Conversely, in a state where the driving source acts the negative input torque (the braking torque), the delay of the rotation phase of the fixed pulley 134 is dissolved. When the belt clamping force of the secondary pulley 130S becomes deficient with respect to the negative input torque, the antecedence (precedence) of the fixed pulley 134 with respect to the movable pulley 135 is generated. In this case, the drive cam member 191 of the movable pulley 135 is delayed with respect to the driven cam member 192 of the fixed pulley 134. The drive cam member 191 is moved from a state shown by the broken line in the rotation direction and in the axial direction as shown by a two dot chain line of FIG. 11(b) while sliding the both driven cam surfaces 191c and 192c through the balls 193, so that the movable pulley 135 is moved closer to the fixed pulley 134. Consequently, the groove width of the V groove of the secondary pulley 130S is decreased, so that the belt clamping force is increased. Therefore, the slippage of the fixed pulley 134 is dissolved.

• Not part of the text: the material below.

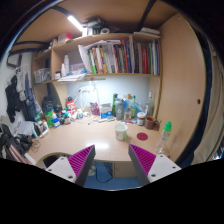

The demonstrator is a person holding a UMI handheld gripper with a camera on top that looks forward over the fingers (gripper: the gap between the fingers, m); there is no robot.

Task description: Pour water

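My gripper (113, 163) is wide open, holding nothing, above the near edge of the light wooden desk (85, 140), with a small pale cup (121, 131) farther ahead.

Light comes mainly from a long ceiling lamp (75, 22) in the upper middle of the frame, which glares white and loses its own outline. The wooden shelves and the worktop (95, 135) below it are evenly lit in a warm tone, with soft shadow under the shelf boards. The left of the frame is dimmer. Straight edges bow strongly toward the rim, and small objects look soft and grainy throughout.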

In the torque cam mechanism 109, it is desired to sufficiently ensure the thrust F generated by the torque cam mechanism so as to obtain the belt clamping force which has no trouble (is not interfered) with the torque transmission by the belt 137, and to sufficiently ensure the pulley slide amount S shown in FIG. 11(b).

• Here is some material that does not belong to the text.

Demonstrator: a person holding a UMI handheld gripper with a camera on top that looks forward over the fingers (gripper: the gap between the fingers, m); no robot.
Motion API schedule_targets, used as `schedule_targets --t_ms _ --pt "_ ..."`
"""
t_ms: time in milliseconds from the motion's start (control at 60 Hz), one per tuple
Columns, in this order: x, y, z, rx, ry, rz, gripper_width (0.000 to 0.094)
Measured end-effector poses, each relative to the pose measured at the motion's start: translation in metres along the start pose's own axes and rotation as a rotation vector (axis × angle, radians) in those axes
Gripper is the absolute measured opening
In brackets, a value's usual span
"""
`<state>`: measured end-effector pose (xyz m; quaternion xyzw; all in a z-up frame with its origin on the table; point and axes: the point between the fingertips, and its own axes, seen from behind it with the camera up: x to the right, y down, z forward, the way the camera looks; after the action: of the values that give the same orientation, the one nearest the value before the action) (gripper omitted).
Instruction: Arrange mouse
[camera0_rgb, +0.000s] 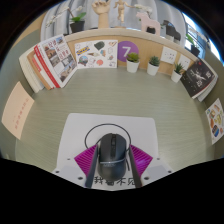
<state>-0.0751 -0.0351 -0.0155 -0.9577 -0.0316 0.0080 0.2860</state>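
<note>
A dark grey mouse (111, 152) sits between my two fingers, over a white mat (78, 128) on the pale green tabletop. My gripper (111, 141) is shut on the mouse, with the magenta pads (86, 158) pressed against its left and right sides. The mouse's nose points away from me and its tail end is hidden low between the fingers. I cannot tell whether the mouse rests on the mat or hangs just above it.
Books and cards (55, 60) lean along the back left, with a purple card (126, 50) behind. Small potted plants (132, 61) stand in a row at the back right. A pale sheet (16, 110) lies at the left and a booklet (215, 118) at the right.
</note>
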Motion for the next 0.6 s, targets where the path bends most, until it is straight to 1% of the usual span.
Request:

As shown by the above-described equation (1), the generated thrust F is determined by the inclination angle α of the cam surface, the input torque T, the radius R of the cam contact portions, and the frictional coefficient μ of the cam surfaces. The input torque T is varied by the running condition of the vehicle, and the condition of the road. The input torque T is not operated in the same way. For further increasing the generated thrust F, it is efficient to decrease the inclination angle α of the cam surfaces (cf. FIG. 11(b)), and to decrease the frictional coefficient μ of the cam contacting portions, and to increase the radius R of the cam contacting portions.

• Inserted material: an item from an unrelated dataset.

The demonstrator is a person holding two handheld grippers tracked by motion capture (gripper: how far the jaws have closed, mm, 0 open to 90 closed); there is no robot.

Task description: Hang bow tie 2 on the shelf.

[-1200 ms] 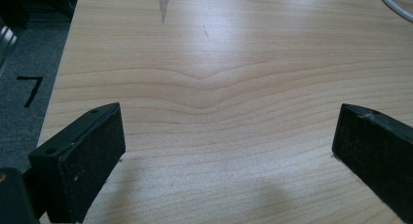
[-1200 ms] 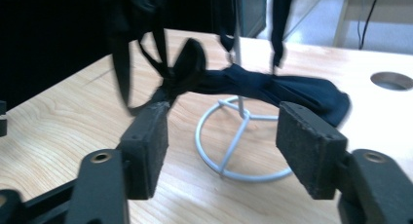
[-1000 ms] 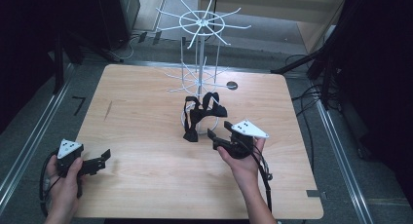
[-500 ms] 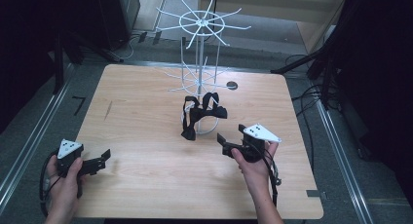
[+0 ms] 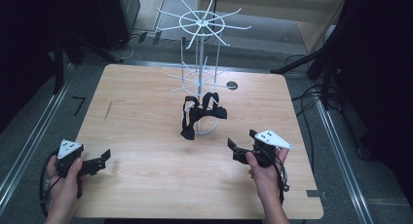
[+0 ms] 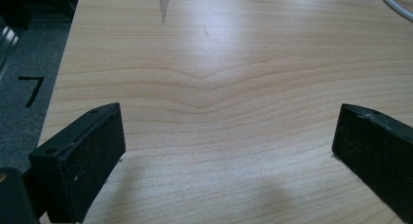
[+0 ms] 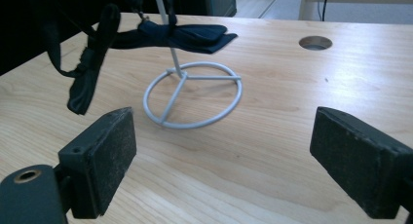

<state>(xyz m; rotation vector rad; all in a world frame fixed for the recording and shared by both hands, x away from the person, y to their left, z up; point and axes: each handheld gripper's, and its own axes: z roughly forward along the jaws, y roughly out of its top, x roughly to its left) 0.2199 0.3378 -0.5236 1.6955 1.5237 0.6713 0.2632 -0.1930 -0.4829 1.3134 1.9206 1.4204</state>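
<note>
We see a white wire rack (image 5: 198, 63) standing on the wooden counter (image 5: 146, 117), toward twelve o'clock from the counter's middle, its ring base resting flat on the wood. A black strap (image 5: 199, 114) hangs from the rack's lower arms, draped around the pole, with one end dangling low toward seven o'clock of the base and ending just above the wood. From the right gripper view the strap (image 7: 97, 53) sits at about eleven o'clock, the ring base (image 7: 192, 95) straight ahead at twelve, and a round hole (image 7: 315, 42) in the counter shows at about one o'clock. The right gripper (image 5: 242, 147) is held in the person's right hand (image 5: 263, 173) at about four o'clock from the rack's base, near it but apart from it, its fingers (image 7: 104, 160) pointing toward the strap. Those fingers have just been opening and now stand spread wide, with nothing between them but bare wood. The left gripper (image 5: 101, 158) sits in the left hand (image 5: 65, 177) at the counter's eight o'clock corner, well apart from the rack and strap. Its fingers (image 6: 83, 158) are likewise released and wide apart, with plain counter between them. A dark mark like a seven (image 5: 79, 105) lies on the grey floor at nine o'clock of the counter.
</note>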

In a case where the inclination angle α of the cam surface is decreased, it is necessary to increase the circumferential length of the cam surface for ensuring the pulley stroke amount necessary for the shift. Accordingly, the radius R of the cam contacting portions is increased. If the radius R of the cam contacting portions is increased, it is possible to further increase the generated thrust F. However, it is necessary that the drive cam surface and the driven cam surface are received between the pulley shafts. The distance of the radius R is limited. The inclination angle of the cam surface is limited. Therefore, the decrease of the inclination angle α is limited.
Moreover, it is effective to decrease the frictional coefficient of the cam contacting portion. However, the contacting itself has a mechanical properties. This is limited.
Accordingly, the use of the end cam such as the torque cam mechanism 109 is limited to the scooter and the small vehicle such as the light car which have the driving source having the small torque. Alternatively, the use of the end cam such as the torque cam mechanism 109 is limited to the use together with the general method of operating the movable pulley by using the hydraulic pressure. Accordingly, it is requested to develop the torque cam device which can use in the vehicle having the driving source having the larger torque without using together with the hydraulic method and so on.